• Activity:
Lines from the beginning of the data below through the one containing "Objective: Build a" are to be printed exactly as they appear.

^^^^^^^^^^^^^^^^

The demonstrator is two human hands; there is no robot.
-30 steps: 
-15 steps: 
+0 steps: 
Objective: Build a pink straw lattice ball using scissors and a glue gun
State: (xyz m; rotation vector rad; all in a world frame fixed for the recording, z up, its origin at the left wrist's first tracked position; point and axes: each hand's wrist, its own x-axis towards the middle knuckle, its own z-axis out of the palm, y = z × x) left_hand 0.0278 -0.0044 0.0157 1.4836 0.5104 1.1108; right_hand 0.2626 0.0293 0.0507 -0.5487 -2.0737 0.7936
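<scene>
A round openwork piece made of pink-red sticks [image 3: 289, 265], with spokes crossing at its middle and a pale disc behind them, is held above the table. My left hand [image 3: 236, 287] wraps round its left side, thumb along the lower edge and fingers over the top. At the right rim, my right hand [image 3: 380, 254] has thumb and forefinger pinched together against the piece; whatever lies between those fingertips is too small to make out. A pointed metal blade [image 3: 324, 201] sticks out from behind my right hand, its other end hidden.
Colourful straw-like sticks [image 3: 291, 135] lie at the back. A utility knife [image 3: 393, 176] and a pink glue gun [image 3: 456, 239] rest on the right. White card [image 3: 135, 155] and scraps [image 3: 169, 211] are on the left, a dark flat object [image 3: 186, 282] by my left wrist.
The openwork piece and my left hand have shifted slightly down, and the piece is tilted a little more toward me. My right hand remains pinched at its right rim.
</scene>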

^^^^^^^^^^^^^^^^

• Reply:
The demonstrator is two human hands; there is no robot.
-30 steps: 
-15 steps: 
+0 steps: 
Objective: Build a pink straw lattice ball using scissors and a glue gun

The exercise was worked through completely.